## WORK REQUEST
Your task is to output the data exactly as it stands.

## DATA EXTRACT
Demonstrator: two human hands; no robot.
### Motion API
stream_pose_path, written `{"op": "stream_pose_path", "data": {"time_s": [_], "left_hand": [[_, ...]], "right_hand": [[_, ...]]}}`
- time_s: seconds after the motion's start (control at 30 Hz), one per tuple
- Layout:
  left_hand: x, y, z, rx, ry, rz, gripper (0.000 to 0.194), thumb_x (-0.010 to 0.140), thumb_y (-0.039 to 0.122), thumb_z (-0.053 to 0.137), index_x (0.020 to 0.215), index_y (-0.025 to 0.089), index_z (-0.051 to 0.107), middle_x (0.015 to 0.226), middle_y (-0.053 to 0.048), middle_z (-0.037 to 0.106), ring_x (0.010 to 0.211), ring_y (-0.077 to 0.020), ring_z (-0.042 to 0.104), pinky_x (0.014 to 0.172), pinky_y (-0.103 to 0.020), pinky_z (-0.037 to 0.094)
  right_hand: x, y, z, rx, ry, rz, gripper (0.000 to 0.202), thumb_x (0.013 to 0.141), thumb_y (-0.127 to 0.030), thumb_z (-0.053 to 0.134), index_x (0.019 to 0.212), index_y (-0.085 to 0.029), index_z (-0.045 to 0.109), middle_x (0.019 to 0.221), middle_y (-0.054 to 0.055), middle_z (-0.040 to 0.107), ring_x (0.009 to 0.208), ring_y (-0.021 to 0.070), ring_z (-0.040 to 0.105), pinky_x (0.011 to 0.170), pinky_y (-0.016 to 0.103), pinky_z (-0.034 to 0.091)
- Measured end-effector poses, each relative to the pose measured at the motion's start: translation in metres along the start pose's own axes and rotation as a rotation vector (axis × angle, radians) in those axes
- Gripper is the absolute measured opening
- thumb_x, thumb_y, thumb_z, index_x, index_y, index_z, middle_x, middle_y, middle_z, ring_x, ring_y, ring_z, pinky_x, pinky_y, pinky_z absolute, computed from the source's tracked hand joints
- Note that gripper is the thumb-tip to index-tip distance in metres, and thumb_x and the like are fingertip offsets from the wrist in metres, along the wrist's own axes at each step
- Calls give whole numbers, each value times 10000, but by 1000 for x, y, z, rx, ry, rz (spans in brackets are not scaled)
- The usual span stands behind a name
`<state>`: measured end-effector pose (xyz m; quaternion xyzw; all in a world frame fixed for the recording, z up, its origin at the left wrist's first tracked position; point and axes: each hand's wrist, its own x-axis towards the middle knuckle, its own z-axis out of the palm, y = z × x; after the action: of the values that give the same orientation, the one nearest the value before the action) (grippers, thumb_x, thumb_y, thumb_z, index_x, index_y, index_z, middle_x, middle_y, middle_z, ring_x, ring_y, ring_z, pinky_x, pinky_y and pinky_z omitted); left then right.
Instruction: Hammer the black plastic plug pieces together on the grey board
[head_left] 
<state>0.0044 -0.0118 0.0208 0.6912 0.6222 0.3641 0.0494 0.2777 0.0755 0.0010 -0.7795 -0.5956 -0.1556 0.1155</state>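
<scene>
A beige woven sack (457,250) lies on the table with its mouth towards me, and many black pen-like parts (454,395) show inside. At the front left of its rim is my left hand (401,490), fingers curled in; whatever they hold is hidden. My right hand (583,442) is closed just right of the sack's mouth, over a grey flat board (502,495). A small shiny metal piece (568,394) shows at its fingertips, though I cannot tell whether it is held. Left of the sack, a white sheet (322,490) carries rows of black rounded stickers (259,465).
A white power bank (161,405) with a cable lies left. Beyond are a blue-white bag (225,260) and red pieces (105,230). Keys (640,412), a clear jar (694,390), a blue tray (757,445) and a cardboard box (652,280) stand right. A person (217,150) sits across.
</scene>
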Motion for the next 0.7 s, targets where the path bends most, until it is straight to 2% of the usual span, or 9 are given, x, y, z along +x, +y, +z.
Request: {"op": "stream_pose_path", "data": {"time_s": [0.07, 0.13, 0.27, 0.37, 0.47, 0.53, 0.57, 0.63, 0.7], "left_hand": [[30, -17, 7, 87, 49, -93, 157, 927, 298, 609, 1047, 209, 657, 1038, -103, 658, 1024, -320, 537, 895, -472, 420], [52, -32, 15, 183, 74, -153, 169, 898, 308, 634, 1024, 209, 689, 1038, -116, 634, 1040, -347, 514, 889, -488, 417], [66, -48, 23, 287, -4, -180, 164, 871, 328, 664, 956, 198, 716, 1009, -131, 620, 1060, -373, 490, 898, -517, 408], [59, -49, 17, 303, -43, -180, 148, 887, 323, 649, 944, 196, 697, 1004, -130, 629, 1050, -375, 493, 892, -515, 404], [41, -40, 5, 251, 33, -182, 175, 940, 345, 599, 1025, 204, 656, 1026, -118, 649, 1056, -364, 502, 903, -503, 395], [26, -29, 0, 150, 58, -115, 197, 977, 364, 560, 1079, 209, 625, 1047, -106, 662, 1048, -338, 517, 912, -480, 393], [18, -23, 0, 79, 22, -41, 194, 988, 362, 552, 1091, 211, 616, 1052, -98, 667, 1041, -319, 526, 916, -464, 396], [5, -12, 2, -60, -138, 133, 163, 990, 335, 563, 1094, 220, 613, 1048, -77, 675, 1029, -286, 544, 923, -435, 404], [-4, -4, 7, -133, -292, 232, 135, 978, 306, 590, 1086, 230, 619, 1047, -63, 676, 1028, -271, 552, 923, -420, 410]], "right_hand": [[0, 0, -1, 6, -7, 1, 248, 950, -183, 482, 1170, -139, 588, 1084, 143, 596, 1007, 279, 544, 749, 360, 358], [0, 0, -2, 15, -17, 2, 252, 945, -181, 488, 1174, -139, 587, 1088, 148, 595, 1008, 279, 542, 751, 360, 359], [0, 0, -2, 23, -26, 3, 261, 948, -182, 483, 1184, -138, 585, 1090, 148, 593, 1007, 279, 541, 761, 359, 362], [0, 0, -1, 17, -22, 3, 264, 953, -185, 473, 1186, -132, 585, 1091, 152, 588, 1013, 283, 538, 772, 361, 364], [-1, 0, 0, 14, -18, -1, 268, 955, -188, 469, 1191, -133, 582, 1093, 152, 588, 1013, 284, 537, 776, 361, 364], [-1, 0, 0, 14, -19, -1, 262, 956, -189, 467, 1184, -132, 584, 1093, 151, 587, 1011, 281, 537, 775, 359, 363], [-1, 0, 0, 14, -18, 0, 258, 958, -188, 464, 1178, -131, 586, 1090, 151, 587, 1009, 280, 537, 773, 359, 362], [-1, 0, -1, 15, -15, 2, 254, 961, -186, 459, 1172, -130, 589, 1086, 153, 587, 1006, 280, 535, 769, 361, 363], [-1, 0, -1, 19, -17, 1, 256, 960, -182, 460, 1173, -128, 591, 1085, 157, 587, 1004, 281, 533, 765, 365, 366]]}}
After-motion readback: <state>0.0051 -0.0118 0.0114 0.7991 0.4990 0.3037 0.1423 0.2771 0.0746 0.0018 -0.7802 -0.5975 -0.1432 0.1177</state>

## RESULT FOR THIS EXERCISE
Demonstrator: two human hands; no robot.
### Motion API
stream_pose_path, written `{"op": "stream_pose_path", "data": {"time_s": [_], "left_hand": [[_, ...]], "right_hand": [[_, ...]]}}`
- time_s: seconds after the motion's start (control at 30 Hz), one per tuple
- Layout:
  left_hand: x, y, z, rx, ry, rz, gripper (0.000 to 0.194), thumb_x (-0.010 to 0.140), thumb_y (-0.039 to 0.122), thumb_z (-0.053 to 0.137), index_x (0.020 to 0.215), index_y (-0.025 to 0.089), index_z (-0.051 to 0.107), middle_x (0.015 to 0.226), middle_y (-0.053 to 0.048), middle_z (-0.037 to 0.106), ring_x (0.010 to 0.211), ring_y (-0.077 to 0.020), ring_z (-0.042 to 0.104), pinky_x (0.014 to 0.172), pinky_y (-0.103 to 0.020), pinky_z (-0.037 to 0.094)
  right_hand: x, y, z, rx, ry, rz, gripper (0.000 to 0.202), thumb_x (0.013 to 0.141), thumb_y (-0.127 to 0.030), thumb_z (-0.053 to 0.134), index_x (0.019 to 0.212), index_y (-0.085 to 0.029), index_z (-0.045 to 0.109), middle_x (0.019 to 0.221), middle_y (-0.054 to 0.055), middle_z (-0.040 to 0.107), ring_x (0.009 to 0.208), ring_y (-0.021 to 0.070), ring_z (-0.040 to 0.105), pinky_x (0.011 to 0.170), pinky_y (-0.016 to 0.103), pinky_z (-0.034 to 0.091)
- Measured end-effector poses, each relative to the pose measured at the motion's start: translation in metres along the start pose's own axes and rotation as a rotation vector (axis × angle, radians) in those axes
- Gripper is the absolute measured opening
- thumb_x, thumb_y, thumb_z, index_x, index_y, index_z, middle_x, middle_y, middle_z, ring_x, ring_y, ring_z, pinky_x, pinky_y, pinky_z absolute, computed from the source's tracked hand joints
- Note that gripper is the thumb-tip to index-tip distance in metres, and thumb_x and the like are fingertip offsets from the wrist in metres, along the wrist's own axes at each step
- Calls give whole numbers, each value times 10000, but by 1000 for x, y, z, rx, ry, rz (spans in brackets are not scaled)
- The usual span stands behind a name
`<state>`: measured end-effector pose (xyz m; quaternion xyzw; all in a world frame fixed for the recording, z up, its origin at the left wrist's first tracked position; point and axes: each hand's wrist, its own x-axis towards the middle knuckle, its own z-axis out of the palm, y = z × x; after the action: of the values that give the same orientation, the one nearest the value before the action) (grippers, thumb_x, thumb_y, thumb_z, index_x, index_y, index_z, middle_x, middle_y, middle_z, ring_x, ring_y, ring_z, pinky_x, pinky_y and pinky_z omitted); left then right.
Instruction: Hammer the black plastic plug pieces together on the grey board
[head_left] 
<state>0.0044 -0.0118 0.0208 0.6912 0.6222 0.3641 0.0494 0.2777 0.0755 0.0010 -0.7795 -0.5956 -0.1556 0.1155</state>
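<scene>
A beige woven sack (457,250) lies on the table with its mouth towards me, and many black pen-like parts (454,395) show inside. At the front left of its rim is my left hand (401,490), fingers curled in; whatever they hold is hidden. My right hand (583,442) is closed just right of the sack's mouth, over a grey flat board (502,495). A small shiny metal piece (568,394) shows at its fingertips, though I cannot tell whether it is held. Left of the sack, a white sheet (322,490) carries rows of black rounded stickers (259,465).
A white power bank (161,405) with a cable lies left. Beyond are a blue-white bag (225,260) and red pieces (105,230). Keys (640,412), a clear jar (694,390), a blue tray (757,445) and a cardboard box (652,280) stand right. A person (217,150) sits across.
</scene>
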Motion for the next 0.7 s, targets where the path bends most, until it is straight to 2% of the usual span, or 9 are given, x, y, z along +x, +y, +z.
Request: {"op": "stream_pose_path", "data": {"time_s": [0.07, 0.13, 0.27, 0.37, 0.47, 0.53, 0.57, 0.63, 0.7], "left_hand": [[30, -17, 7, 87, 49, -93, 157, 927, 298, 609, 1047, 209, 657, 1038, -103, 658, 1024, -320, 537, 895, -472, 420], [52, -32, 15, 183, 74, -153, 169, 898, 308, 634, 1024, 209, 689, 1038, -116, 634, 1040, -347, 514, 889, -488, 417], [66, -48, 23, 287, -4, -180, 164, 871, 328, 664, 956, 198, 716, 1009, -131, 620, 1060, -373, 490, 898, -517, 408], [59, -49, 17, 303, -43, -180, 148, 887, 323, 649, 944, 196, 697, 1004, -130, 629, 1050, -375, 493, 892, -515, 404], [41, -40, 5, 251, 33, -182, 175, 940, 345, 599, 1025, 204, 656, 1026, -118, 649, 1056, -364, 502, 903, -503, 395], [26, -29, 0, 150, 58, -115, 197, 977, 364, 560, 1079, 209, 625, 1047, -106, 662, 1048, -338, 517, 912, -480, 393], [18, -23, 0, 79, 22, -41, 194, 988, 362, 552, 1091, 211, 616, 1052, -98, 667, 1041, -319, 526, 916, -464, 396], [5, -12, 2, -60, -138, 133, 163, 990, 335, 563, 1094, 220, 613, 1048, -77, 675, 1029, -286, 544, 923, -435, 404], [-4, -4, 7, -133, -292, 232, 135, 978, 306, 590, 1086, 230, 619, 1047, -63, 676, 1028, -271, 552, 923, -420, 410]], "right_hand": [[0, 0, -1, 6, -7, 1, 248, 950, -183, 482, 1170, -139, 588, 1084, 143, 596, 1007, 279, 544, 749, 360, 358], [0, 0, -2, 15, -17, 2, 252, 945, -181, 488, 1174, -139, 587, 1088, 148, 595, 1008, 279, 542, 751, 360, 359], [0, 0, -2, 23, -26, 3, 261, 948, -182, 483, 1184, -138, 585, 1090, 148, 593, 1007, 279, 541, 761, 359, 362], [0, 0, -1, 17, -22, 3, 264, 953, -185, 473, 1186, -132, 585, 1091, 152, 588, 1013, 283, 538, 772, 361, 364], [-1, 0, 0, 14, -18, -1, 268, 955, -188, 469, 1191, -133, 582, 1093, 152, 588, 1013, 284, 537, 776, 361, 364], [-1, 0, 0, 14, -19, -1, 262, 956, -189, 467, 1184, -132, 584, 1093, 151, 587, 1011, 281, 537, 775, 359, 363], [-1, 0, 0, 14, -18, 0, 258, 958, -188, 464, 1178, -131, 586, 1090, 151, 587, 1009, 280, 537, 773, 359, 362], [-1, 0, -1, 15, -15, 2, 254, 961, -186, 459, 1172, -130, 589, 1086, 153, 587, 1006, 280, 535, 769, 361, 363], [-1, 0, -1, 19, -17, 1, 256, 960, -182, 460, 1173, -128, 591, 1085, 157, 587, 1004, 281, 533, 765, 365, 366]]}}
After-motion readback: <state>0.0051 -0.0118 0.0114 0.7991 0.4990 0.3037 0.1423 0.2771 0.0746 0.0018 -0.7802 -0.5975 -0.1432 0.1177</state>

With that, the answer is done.